Your task: All lines in the data bearing the string "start" should be identified and copied.

Dataset content:
━━━━━━━━━━━━━━━━━━━━

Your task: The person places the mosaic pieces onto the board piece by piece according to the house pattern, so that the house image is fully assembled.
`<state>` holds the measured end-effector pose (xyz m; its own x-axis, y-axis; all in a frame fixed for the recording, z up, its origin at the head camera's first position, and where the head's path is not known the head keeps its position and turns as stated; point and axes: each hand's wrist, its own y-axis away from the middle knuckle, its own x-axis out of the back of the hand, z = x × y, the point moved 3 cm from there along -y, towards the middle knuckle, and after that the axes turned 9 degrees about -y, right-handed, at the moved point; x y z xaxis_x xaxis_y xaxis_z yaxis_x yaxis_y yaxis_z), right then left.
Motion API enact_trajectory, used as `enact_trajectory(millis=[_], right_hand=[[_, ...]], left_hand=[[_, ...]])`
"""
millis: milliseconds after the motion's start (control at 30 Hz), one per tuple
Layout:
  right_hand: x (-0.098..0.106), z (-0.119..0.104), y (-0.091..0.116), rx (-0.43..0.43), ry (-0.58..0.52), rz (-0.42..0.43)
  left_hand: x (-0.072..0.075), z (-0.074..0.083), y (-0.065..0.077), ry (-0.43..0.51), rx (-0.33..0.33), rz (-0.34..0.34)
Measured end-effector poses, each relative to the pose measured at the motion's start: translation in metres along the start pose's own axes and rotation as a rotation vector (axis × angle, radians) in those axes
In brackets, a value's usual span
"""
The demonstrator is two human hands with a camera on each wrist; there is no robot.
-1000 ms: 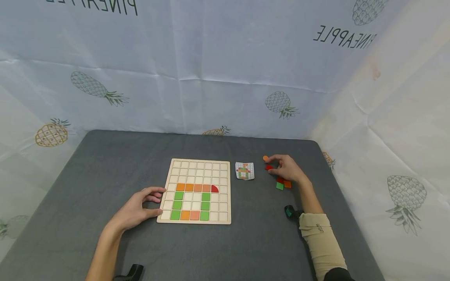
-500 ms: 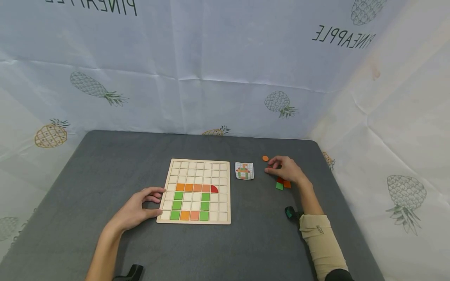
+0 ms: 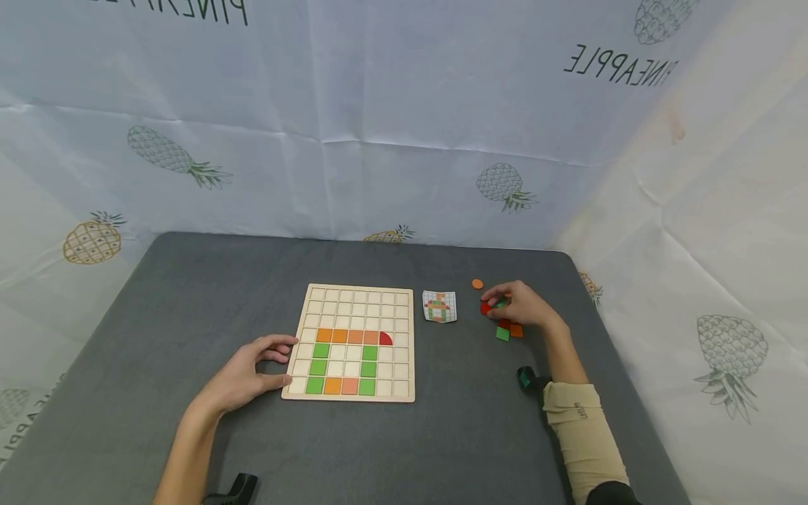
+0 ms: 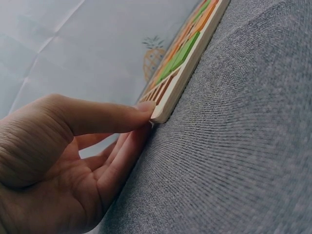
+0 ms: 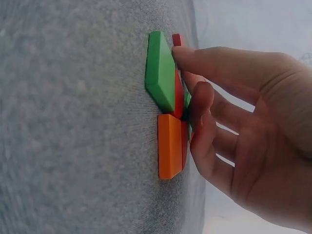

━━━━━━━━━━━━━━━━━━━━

Exercise answer:
millis: milliseconds after the motion's start (control at 30 Hz), one per tuple
Measured end-effector poses, each relative to the pose measured at the motion's start: translation in metres along the start pose's own axes and rotation as a rotation vector (axis × angle, radians) in those axes

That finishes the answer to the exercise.